▶ [Exercise objective] Would you please output the lines of the data below from the one containing "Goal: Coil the" to the end, exactly and with nothing added?

▶ [Dataset excerpt]
--- --- ---
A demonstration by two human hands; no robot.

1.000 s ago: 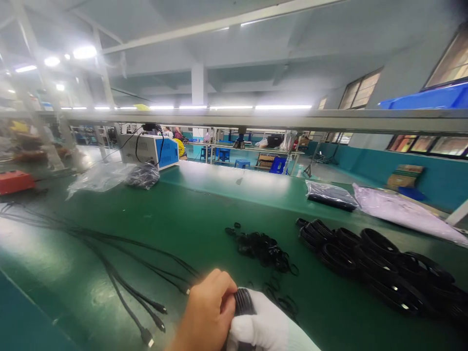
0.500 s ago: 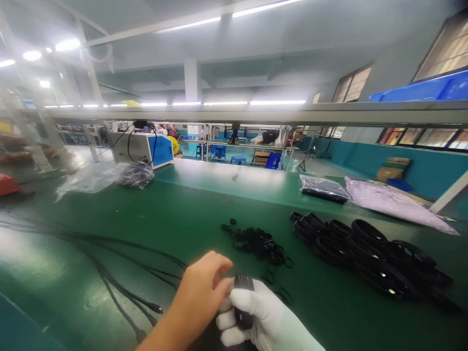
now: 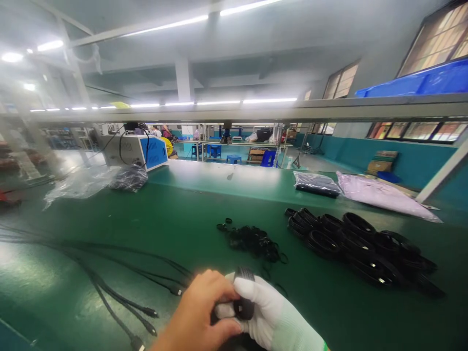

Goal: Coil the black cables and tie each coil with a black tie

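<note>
Low in the middle of the view, my right hand (image 3: 270,317) wears a white glove and is closed around a black coiled cable (image 3: 243,292). My bare left hand (image 3: 201,314) is curled against the same coil from the left, its fingers pressed on it. Just beyond the hands lies a small heap of black rubber bands (image 3: 256,241) on the green table (image 3: 190,214). Loose black cables (image 3: 120,265) with plugs at their ends stretch across the table to the left of my left hand.
A row of coiled black cables (image 3: 358,243) lies at the right. Behind it are a bagged black bundle (image 3: 316,184) and a pink plastic sheet (image 3: 380,195). A blue-and-white machine (image 3: 141,151) and clear plastic bags (image 3: 87,180) stand at the back left. A metal rail (image 3: 256,113) crosses overhead.
The view has swung a little to the right. My left hand opened off the coil half a second ago and has closed on it again, while the gloved right hand kept its hold.
</note>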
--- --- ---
▶ [Result for this exercise]
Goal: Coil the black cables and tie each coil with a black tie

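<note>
Low in the middle of the view, my right hand (image 3: 270,317) wears a white glove and is closed around a black coiled cable (image 3: 243,292). My bare left hand (image 3: 201,314) is curled against the same coil from the left, its fingers pressed on it. Just beyond the hands lies a small heap of black rubber bands (image 3: 256,241) on the green table (image 3: 190,214). Loose black cables (image 3: 120,265) with plugs at their ends stretch across the table to the left of my left hand.
A row of coiled black cables (image 3: 358,243) lies at the right. Behind it are a bagged black bundle (image 3: 316,184) and a pink plastic sheet (image 3: 380,195). A blue-and-white machine (image 3: 141,151) and clear plastic bags (image 3: 87,180) stand at the back left. A metal rail (image 3: 256,113) crosses overhead.
The view has swung a little to the right. My left hand opened off the coil half a second ago and has closed on it again, while the gloved right hand kept its hold.
</note>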

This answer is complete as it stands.